> **ASSIGNMENT**
After locating the line that contains "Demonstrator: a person" in the material below, copy that line and each one following it, exactly, up to the last line. Pictures stay out.

> **THE DATA**
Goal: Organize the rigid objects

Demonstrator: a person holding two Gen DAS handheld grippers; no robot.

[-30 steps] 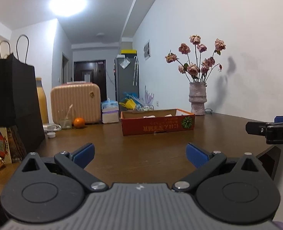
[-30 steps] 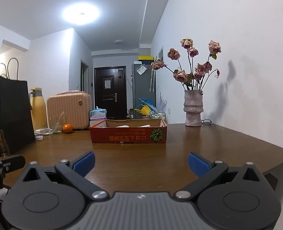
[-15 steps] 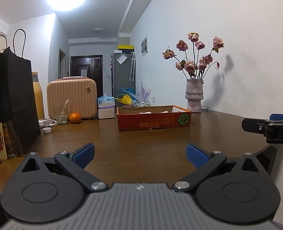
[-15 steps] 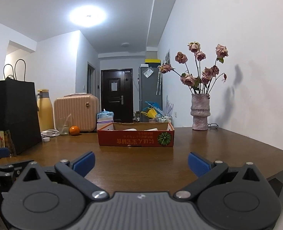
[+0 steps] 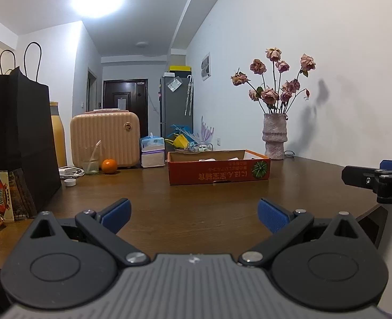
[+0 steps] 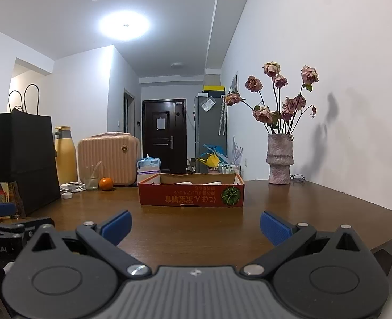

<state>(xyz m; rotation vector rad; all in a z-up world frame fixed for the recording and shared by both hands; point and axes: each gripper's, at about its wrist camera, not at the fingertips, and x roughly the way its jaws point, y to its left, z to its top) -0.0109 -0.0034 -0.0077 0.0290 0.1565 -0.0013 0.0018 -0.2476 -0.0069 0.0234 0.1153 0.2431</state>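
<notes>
Both my left gripper (image 5: 193, 214) and right gripper (image 6: 194, 226) hover with fingers spread apart, empty, facing the shallow red cardboard box (image 5: 218, 171) on the dark wooden table (image 5: 185, 199).

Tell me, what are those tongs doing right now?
Left tongs open, empty. Right tongs open, empty. Red cardboard box ahead on table, untouched. Path to it clear.

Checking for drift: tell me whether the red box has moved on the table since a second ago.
Cannot tell. The red box sits lower in the right view, but the vase and door dropped too, so the camera moved.
</notes>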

> **RESULT OF THE TASK**
Demonstrator: a person holding two Gen DAS handheld grippers; no robot.

[-30 steps] 
[-30 steps] 
[-15 steps] 
[-15 steps] 
[+0 steps] 
[+0 steps] 

<state>(xyz m; rotation vector rad; all in a z-up world frame fixed for the recording and shared by both hands; point and axes: each gripper's, at about its wrist camera, not at the fingertips, and x roughly the way its jaws point, y to its left, z to its top) -0.0109 -0.0034 -0.0077 0.0290 0.1565 -0.0013 0.0018 -0.2476 -0.0069 0.0234 0.1153 0.2431</state>
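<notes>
Both my left gripper (image 5: 193, 214) and right gripper (image 6: 194, 226) hover with fingers spread apart, empty, facing the shallow red cardboard box (image 5: 218, 171) on the dark wooden table (image 5: 185, 199).

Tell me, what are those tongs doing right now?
Left tongs open, empty. Right tongs open, empty. Red cardboard box ahead on table, untouched. Path to it clear.

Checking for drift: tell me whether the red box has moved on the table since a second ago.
Cannot tell. The red box sits lower in the right view, but the vase and door dropped too, so the camera moved.
</notes>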

A complete answer has now been given.